(Source data)

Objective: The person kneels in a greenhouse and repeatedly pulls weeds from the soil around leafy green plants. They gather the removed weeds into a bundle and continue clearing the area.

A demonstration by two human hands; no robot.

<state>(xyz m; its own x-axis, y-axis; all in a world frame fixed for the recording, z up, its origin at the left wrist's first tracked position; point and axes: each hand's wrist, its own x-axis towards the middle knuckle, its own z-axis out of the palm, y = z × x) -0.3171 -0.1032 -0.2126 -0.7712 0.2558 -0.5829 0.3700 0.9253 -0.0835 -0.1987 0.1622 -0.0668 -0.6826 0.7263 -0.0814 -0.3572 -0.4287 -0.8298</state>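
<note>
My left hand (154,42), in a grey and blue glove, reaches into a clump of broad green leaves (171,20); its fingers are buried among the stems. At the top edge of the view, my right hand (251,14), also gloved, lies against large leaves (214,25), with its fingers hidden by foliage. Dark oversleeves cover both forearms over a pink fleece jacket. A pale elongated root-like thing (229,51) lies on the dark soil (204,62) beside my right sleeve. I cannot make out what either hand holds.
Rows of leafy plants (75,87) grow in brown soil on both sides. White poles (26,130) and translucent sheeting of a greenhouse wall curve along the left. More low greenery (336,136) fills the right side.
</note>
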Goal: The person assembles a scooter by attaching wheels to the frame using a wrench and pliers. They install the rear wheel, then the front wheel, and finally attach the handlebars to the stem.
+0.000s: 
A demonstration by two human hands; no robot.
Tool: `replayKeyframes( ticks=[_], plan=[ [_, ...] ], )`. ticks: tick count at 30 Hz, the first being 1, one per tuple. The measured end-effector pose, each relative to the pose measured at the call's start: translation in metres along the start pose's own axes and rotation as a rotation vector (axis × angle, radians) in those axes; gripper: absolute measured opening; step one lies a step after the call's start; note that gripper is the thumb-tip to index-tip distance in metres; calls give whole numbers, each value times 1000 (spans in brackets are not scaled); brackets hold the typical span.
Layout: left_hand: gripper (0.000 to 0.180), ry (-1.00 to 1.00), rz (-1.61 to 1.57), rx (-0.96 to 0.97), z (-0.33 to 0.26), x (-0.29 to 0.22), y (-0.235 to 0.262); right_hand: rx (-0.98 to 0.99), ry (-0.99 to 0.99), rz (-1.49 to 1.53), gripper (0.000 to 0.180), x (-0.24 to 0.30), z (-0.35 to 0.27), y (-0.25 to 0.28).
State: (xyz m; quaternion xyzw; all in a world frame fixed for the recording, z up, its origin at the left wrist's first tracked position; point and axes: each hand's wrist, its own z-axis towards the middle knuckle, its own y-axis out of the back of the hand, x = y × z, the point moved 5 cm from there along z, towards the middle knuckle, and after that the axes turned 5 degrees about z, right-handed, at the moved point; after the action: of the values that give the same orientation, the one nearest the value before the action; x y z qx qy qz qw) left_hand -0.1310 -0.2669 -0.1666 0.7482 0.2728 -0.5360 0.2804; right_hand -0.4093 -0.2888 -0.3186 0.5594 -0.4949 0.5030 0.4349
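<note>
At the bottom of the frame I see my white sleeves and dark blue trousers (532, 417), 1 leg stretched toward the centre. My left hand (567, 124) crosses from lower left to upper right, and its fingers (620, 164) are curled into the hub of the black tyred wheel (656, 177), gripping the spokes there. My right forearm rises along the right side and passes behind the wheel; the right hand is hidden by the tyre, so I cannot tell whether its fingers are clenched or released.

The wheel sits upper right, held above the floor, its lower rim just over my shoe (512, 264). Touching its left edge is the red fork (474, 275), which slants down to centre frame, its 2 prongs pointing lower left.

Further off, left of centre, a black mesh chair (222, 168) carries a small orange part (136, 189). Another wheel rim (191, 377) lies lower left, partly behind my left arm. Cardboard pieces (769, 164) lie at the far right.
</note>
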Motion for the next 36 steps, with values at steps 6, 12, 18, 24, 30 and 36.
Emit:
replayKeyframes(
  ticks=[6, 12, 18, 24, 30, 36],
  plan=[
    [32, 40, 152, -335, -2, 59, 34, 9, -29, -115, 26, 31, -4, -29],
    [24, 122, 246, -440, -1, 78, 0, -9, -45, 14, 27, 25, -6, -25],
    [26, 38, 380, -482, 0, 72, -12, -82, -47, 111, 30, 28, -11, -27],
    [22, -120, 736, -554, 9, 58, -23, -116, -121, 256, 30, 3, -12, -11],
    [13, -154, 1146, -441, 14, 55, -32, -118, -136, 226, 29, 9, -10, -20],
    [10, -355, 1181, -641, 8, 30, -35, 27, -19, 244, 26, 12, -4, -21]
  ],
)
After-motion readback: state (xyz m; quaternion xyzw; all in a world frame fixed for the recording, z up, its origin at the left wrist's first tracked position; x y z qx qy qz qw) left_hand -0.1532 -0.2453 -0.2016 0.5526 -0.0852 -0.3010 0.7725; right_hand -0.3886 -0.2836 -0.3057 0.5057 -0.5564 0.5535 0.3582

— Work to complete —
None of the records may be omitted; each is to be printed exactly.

— Finished task —
Objective: The person kneels in a greenhouse and repeatedly pulls weeds from the soil around leafy green plants. They gather the removed weeds into a bundle and continue clearing the area.

A demonstration by two human hands; no robot.

<state>(xyz m; its own x-axis, y-axis; all in a world frame fixed for the recording, z up, its origin at the left wrist's first tracked position; point and axes: each hand's wrist, its own x-axis towards the middle knuckle, its own z-axis out of the palm, y = z × x) -0.3171 -0.1032 -0.2126 -0.7712 0.2558 -0.5829 0.3700 0.9253 -0.0835 -0.1987 0.1622 -0.0668 -0.6826 0.7263 -0.0814 -0.3572 -0.4287 -0.8298</state>
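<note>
My left hand (154,42), in a grey and blue glove, reaches into a clump of broad green leaves (171,20); its fingers are buried among the stems. At the top edge of the view, my right hand (251,14), also gloved, lies against large leaves (214,25), with its fingers hidden by foliage. Dark oversleeves cover both forearms over a pink fleece jacket. A pale elongated root-like thing (229,51) lies on the dark soil (204,62) beside my right sleeve. I cannot make out what either hand holds.
Rows of leafy plants (75,87) grow in brown soil on both sides. White poles (26,130) and translucent sheeting of a greenhouse wall curve along the left. More low greenery (336,136) fills the right side.
</note>
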Goal: The person assembles a scooter by attaching wheels to the frame using a wrench and pliers. They install the rear wheel, then the front wheel, and finally attach the handlebars to the stem.
+0.000s: 
A demonstration by two human hands; no robot.
Tool: `replayKeyframes( ticks=[_], plan=[ [_, ...] ], )`. ticks: tick count at 30 Hz, the first being 1, one per tuple. The measured end-effector pose, each relative to the pose measured at the call's start: translation in metres along the start pose's own axes and rotation as a rotation vector (axis × angle, radians) in those axes; gripper: absolute measured opening; step one lies a step after the call's start; note that gripper is the thumb-tip to index-tip distance in metres; calls give whole numbers, each value times 1000 (spans in brackets are not scaled); brackets hold the typical span.
Layout: left_hand: gripper (0.000 to 0.180), ry (-1.00 to 1.00), rz (-1.61 to 1.57), rx (-0.96 to 0.97), z (-0.33 to 0.26), x (-0.29 to 0.22), y (-0.235 to 0.262); right_hand: rx (-0.98 to 0.99), ry (-0.99 to 0.99), rz (-1.49 to 1.53), gripper (0.000 to 0.180), x (-0.24 to 0.30), z (-0.35 to 0.27), y (-0.25 to 0.28).
State: (xyz m; quaternion xyzw; all in a world frame fixed for the recording, z up, its origin at the left wrist's first tracked position; point and axes: each hand's wrist, its own z-axis towards the middle knuckle, its own y-axis out of the back of the hand, x = y × z, the point moved 5 cm from there along z, towards the middle knuckle, and after that the axes turned 5 degrees about z, right-handed, at the moved point; after the action: of the values that give the same orientation, the one nearest the value before the action; x y z qx qy qz qw) left_hand -0.1310 -0.2669 -0.1666 0.7482 0.2728 -0.5360 0.2804; right_hand -0.4093 -0.2888 -0.3186 0.5594 -0.4949 0.5030 0.4349
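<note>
At the bottom of the frame I see my white sleeves and dark blue trousers (532, 417), 1 leg stretched toward the centre. My left hand (567, 124) crosses from lower left to upper right, and its fingers (620, 164) are curled into the hub of the black tyred wheel (656, 177), gripping the spokes there. My right forearm rises along the right side and passes behind the wheel; the right hand is hidden by the tyre, so I cannot tell whether its fingers are clenched or released.

The wheel sits upper right, held above the floor, its lower rim just over my shoe (512, 264). Touching its left edge is the red fork (474, 275), which slants down to centre frame, its 2 prongs pointing lower left.

Further off, left of centre, a black mesh chair (222, 168) carries a small orange part (136, 189). Another wheel rim (191, 377) lies lower left, partly behind my left arm. Cardboard pieces (769, 164) lie at the far right.
</note>
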Motion for the next 36 steps, with values at steps 6, 12, 18, 24, 30 and 36.
Emit:
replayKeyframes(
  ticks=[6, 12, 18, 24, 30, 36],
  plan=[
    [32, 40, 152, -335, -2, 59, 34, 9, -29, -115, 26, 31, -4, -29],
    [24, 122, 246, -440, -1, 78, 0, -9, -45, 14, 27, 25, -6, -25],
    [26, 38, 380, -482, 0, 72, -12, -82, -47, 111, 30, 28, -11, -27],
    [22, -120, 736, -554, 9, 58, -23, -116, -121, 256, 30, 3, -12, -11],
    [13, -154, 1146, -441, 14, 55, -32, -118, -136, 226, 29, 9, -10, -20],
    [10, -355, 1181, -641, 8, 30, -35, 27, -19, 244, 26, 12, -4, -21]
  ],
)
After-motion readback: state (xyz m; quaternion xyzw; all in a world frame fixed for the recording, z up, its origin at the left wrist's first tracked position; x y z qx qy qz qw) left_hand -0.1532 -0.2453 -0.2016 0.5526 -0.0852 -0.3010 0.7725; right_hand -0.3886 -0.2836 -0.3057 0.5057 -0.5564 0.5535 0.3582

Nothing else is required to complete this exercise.